**Directions for this task:** The answer must consist of every line below containing "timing".

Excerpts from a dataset
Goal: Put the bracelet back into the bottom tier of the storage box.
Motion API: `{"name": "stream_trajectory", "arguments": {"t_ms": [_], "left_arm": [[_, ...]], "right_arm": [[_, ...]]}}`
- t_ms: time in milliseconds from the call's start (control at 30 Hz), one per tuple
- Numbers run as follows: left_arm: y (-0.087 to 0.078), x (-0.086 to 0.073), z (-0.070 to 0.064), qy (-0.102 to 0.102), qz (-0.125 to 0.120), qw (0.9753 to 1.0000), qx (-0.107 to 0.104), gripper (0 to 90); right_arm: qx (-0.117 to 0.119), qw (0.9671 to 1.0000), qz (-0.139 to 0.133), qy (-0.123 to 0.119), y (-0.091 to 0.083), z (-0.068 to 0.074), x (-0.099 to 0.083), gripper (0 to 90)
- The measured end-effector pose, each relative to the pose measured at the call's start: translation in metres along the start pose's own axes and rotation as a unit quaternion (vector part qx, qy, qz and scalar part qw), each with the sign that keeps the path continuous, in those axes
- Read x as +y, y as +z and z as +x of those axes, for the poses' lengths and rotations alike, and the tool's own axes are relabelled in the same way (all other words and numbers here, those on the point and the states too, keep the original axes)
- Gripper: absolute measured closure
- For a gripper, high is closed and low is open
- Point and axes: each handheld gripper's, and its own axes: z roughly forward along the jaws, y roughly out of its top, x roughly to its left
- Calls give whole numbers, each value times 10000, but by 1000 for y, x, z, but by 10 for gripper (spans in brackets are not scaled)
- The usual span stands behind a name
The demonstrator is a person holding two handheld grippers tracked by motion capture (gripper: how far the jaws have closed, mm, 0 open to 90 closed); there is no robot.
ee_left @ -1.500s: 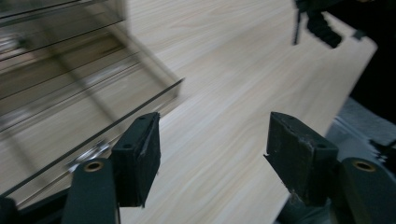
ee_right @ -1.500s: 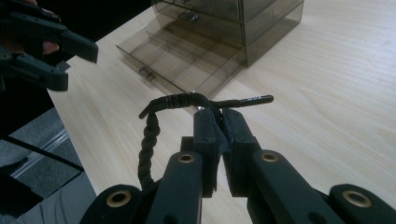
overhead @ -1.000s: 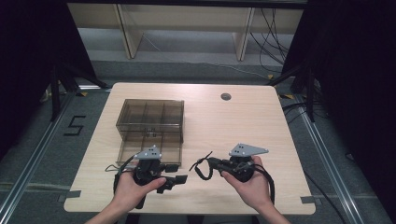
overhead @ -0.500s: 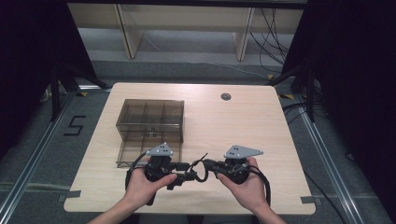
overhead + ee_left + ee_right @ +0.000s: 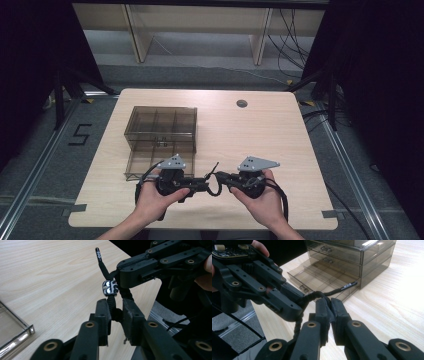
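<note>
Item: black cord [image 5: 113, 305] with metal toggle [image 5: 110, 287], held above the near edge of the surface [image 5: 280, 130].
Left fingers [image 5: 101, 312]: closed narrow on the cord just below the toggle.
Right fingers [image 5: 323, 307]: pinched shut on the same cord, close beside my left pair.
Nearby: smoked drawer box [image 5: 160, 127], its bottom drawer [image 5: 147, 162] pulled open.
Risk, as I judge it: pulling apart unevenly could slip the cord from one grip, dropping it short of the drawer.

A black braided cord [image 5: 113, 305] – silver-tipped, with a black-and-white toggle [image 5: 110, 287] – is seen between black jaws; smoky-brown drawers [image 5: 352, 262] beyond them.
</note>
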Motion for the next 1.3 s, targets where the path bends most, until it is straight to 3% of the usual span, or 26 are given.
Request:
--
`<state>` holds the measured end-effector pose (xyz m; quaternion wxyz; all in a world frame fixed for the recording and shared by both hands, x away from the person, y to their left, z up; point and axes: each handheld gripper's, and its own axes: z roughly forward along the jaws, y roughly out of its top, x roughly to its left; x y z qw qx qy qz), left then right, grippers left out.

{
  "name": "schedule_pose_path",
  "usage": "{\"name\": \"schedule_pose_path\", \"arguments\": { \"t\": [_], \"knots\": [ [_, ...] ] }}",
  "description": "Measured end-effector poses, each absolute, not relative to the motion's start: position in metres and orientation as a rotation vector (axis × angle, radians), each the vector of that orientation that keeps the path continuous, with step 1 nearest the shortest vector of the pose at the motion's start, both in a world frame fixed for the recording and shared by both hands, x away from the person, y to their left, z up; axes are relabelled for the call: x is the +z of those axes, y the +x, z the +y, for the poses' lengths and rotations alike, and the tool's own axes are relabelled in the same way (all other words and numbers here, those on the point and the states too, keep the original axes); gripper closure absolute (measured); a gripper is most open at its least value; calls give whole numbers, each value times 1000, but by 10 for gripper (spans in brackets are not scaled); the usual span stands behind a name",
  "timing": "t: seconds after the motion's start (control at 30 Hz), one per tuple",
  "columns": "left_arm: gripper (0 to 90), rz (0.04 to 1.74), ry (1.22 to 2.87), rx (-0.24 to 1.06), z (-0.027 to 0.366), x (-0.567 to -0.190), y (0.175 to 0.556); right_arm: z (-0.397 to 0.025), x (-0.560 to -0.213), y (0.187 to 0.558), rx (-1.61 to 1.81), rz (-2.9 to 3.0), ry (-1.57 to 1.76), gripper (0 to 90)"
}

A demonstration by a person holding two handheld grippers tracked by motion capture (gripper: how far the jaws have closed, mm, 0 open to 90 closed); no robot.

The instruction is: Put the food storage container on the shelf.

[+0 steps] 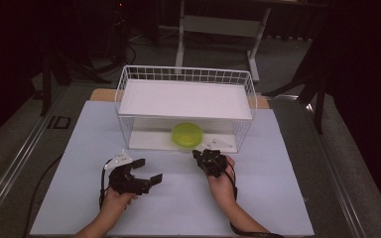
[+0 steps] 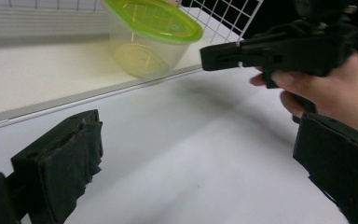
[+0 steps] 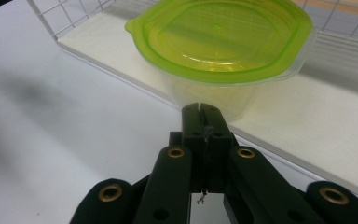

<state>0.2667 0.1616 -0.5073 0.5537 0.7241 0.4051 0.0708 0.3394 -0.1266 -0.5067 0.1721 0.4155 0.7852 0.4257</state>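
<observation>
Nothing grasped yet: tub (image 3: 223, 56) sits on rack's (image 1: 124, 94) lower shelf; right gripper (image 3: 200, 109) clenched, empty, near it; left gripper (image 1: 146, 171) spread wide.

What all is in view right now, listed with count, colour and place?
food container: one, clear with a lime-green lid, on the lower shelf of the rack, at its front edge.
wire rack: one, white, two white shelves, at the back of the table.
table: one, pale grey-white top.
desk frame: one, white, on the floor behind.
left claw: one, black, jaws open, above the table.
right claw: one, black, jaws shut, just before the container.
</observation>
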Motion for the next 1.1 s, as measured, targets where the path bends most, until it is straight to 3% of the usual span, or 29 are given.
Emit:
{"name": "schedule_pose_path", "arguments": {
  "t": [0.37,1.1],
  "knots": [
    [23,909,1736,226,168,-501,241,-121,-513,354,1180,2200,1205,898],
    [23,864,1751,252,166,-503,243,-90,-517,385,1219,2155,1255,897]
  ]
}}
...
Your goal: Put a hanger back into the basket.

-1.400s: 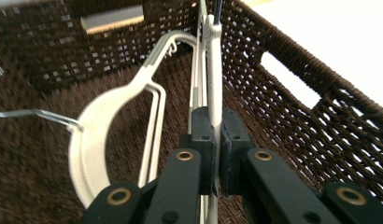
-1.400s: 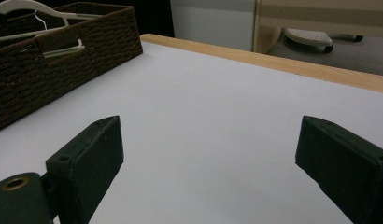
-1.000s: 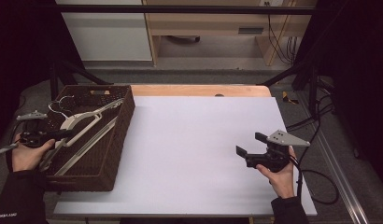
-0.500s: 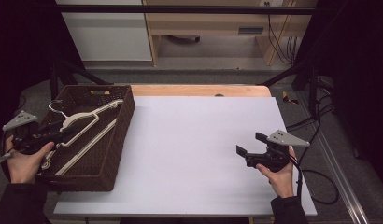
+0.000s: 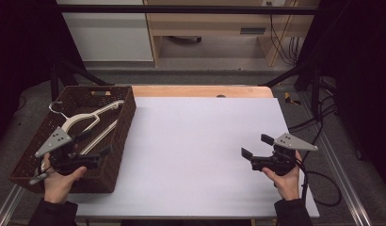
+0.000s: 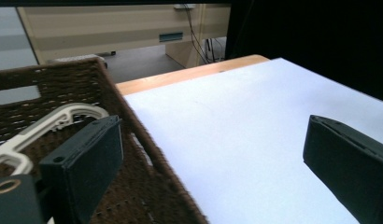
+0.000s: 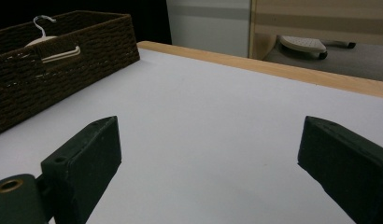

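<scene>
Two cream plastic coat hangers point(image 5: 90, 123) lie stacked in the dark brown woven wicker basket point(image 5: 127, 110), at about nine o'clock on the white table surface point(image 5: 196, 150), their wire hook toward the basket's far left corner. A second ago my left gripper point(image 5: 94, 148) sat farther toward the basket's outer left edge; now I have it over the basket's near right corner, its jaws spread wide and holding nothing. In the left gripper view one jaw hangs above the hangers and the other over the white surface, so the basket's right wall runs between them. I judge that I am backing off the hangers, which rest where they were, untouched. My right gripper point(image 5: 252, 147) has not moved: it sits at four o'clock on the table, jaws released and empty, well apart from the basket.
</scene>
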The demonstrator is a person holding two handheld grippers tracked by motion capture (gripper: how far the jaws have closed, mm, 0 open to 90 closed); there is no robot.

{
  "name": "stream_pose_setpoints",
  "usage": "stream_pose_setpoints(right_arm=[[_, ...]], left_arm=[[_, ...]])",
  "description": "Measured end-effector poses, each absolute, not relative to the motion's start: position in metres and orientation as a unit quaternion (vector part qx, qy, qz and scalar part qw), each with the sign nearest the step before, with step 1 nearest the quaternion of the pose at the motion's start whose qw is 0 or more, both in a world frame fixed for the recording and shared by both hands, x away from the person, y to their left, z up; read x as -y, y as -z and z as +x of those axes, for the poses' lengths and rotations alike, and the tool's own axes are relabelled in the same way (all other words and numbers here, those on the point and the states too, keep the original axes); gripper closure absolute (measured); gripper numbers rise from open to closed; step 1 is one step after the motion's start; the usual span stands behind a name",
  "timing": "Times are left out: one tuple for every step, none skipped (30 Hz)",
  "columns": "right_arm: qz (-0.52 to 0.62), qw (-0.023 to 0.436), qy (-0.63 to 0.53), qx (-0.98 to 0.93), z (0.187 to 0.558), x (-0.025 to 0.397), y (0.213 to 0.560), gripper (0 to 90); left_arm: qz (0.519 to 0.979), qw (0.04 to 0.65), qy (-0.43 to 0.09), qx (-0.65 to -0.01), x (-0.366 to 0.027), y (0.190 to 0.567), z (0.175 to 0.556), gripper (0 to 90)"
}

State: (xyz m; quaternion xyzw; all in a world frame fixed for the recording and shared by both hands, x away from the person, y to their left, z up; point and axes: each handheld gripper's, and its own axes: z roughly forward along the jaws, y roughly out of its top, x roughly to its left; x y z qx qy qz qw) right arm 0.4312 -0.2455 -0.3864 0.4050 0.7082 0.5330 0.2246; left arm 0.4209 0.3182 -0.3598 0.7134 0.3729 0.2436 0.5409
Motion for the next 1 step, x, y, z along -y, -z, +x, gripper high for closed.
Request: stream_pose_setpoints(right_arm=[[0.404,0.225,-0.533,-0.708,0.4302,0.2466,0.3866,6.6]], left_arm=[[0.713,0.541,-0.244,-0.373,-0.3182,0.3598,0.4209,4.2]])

**Final answer:**
  "timing": "t: seconds after the motion's start (control at 30 Hz), one per tuple",
  "timing": "Times are left out: one tuple for every step, none skipped (30 Hz)",

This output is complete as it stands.